Ce cadre, s’il était mis en place, servirait de rempart à l’islamisme rampant. Il n’y aurait plus de justification pour que des partis politiques prennent leurs bâtons de pèlerin pour nous « reislamiser » à leur façon en créant leurs branches religieuses.

Le second garde-fou consiste à ce que la société civile qui a montré son dynamisme et sa maturité trouve le cadre idoine et une structure pour faire passer ses messages au citoyen et à ceux qui nous gouvernent, surtout.

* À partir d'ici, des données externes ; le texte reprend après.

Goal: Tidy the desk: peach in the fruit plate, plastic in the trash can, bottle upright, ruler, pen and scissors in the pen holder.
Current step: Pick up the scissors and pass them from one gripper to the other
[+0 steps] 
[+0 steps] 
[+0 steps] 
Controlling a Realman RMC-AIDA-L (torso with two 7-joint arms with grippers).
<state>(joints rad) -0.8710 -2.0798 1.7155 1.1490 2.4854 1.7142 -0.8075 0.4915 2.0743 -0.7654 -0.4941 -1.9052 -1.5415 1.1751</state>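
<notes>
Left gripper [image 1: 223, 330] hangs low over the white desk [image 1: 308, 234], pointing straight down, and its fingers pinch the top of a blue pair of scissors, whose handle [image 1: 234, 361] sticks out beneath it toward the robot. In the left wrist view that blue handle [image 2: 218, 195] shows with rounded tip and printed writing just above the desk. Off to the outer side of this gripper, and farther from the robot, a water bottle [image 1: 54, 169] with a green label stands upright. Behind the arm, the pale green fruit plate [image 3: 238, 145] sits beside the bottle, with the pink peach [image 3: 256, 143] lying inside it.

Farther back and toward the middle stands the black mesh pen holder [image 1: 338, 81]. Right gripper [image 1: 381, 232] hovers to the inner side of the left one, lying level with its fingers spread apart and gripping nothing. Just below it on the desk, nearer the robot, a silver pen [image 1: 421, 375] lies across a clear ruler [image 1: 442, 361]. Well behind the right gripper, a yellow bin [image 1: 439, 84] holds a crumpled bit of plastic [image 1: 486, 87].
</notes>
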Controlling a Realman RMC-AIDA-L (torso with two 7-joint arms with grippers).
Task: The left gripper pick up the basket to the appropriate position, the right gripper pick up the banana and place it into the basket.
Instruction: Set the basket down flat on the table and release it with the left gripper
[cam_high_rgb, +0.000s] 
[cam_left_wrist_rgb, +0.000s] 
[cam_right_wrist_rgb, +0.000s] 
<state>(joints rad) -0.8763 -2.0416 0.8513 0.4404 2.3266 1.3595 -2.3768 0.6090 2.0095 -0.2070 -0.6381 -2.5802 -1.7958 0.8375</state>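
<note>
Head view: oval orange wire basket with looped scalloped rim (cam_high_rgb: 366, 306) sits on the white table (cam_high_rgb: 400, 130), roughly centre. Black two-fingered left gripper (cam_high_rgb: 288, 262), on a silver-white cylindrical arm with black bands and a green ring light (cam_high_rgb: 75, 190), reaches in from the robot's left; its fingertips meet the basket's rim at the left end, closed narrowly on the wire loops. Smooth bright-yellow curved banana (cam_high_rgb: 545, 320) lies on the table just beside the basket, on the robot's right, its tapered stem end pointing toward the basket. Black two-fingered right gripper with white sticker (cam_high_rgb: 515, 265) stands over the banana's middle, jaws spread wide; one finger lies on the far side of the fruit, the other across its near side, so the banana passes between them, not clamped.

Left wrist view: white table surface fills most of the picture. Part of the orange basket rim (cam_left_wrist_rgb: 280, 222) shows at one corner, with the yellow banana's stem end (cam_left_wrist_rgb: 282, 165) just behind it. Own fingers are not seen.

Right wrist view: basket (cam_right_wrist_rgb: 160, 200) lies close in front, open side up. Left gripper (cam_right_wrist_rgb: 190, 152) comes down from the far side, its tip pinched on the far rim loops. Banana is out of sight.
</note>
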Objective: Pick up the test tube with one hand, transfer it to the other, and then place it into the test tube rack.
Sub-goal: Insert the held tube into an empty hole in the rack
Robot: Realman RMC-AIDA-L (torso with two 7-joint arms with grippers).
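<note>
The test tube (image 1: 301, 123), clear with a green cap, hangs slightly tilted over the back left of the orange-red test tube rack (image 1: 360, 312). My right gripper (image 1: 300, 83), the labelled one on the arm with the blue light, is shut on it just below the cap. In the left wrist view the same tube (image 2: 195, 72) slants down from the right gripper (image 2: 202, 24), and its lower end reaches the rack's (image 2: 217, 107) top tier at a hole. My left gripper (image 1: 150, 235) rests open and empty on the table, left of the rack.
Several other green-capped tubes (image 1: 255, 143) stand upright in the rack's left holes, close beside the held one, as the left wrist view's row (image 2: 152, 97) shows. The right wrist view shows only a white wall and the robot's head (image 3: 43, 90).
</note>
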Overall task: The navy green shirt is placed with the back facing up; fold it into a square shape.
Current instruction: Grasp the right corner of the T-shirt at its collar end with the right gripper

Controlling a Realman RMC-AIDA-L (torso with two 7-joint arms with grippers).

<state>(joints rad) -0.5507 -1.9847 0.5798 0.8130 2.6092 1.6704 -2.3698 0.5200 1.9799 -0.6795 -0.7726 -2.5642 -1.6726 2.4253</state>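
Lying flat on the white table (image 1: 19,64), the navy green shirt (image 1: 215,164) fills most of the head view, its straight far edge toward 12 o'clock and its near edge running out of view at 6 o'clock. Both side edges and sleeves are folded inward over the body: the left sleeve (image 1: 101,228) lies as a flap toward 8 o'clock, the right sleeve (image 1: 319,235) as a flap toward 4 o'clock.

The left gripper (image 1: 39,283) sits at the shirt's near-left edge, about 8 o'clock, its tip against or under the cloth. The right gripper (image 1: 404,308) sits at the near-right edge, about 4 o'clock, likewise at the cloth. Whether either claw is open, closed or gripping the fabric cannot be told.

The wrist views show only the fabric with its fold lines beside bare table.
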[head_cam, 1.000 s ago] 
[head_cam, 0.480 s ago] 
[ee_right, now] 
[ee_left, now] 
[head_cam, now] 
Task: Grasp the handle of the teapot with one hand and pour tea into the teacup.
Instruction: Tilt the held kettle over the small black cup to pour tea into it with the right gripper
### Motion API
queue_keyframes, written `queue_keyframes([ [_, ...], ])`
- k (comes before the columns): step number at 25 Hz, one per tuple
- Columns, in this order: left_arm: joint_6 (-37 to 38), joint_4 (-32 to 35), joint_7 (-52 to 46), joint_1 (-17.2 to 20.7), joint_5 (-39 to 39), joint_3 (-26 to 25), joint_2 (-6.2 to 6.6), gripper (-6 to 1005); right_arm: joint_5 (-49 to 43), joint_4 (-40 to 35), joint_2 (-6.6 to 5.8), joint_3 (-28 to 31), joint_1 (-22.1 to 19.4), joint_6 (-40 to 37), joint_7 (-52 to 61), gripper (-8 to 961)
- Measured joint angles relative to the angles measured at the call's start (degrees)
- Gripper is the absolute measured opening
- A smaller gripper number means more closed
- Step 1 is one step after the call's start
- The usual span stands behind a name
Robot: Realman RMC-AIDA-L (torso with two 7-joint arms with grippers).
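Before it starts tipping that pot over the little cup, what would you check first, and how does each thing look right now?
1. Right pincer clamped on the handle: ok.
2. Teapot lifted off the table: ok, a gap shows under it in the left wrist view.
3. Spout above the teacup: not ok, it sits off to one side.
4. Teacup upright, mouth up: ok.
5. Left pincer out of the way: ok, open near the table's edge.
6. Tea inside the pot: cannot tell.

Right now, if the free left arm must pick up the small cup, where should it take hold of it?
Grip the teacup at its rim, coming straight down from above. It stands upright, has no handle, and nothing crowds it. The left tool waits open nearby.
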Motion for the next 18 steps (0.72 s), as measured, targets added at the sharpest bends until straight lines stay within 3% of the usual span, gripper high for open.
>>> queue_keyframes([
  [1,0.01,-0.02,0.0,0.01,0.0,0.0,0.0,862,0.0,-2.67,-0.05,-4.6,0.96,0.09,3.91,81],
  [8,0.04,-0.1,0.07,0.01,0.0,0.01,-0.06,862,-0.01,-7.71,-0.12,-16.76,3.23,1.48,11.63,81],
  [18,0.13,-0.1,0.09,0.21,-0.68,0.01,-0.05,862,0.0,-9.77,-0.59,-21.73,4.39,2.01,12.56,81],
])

Oui, ceux qui nous gouvernent croient, à tort, détenir, seuls, la vérité et ont montré qu’ils ne tenaient aucunement compte de la position de la société civile bien qu’elle soit en avance sur eux.
Aussi, de même qu’il y a un « Parlement pour les enfants », la société civile a un cruel besoin d’un Parlement bien à elle.

Y feront partie, les associations, nos penseurs, poètes, artistes et écrivains, nos experts et vieux routiers de l’Administration et des entreprises, nos entrepreneurs dans les divers secteurs de l’activité économique dont les avis peuvent être utiles et nous faire gagner du temps.

L’exécutif et le législatif seront tenus, par la loi, de consulter ce nouvel organisme et de justifier leurs prises de position contraires à l’avis émis.